-- HOW TO COMPLETE THIS TASK --
Among the records that follow, how many lines include the string "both"? Only the number is wanted.

____ GIVEN INFORMATION

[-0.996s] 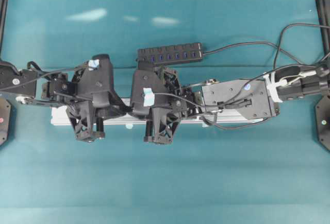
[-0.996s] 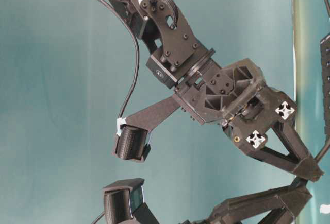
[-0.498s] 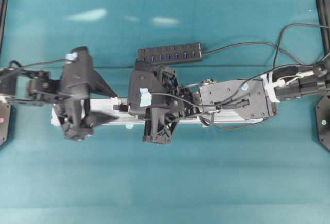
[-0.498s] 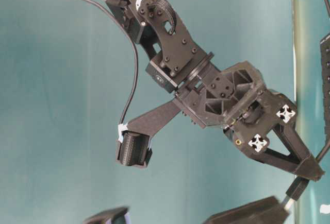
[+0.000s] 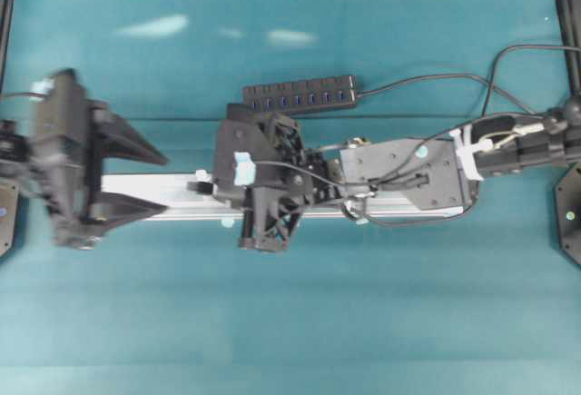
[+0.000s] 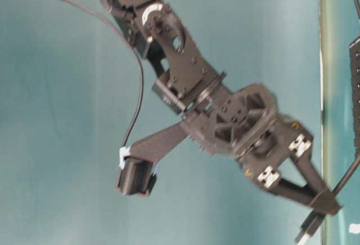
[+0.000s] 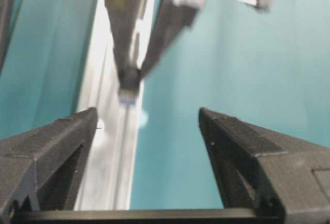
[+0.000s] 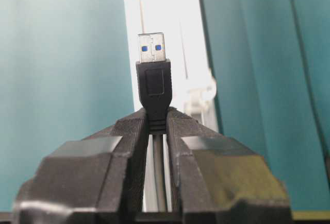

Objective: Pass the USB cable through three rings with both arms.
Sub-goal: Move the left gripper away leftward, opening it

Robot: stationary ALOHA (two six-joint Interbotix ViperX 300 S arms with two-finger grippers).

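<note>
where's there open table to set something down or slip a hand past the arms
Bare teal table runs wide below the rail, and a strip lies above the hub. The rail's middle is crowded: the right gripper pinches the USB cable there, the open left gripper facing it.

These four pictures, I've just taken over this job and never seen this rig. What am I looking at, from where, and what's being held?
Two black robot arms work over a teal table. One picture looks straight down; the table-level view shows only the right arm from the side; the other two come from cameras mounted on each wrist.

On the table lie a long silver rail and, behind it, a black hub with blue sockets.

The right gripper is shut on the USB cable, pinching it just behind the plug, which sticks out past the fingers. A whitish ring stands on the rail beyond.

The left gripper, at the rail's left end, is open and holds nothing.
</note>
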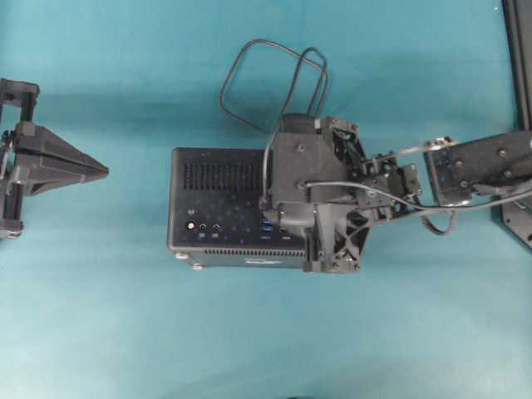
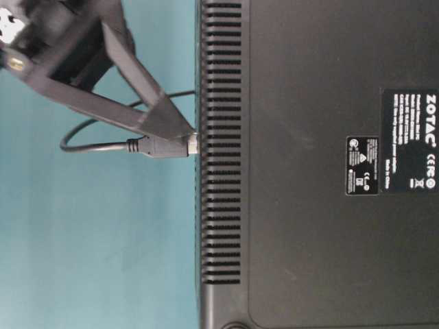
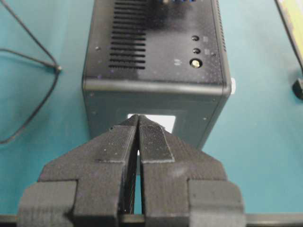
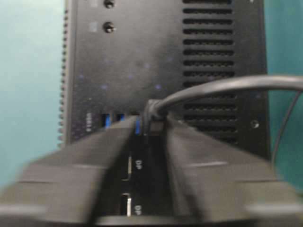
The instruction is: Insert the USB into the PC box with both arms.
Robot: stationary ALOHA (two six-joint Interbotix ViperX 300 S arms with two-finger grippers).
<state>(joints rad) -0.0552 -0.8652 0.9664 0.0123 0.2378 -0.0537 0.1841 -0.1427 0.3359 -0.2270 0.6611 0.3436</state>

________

-- WORKED SOLUTION --
2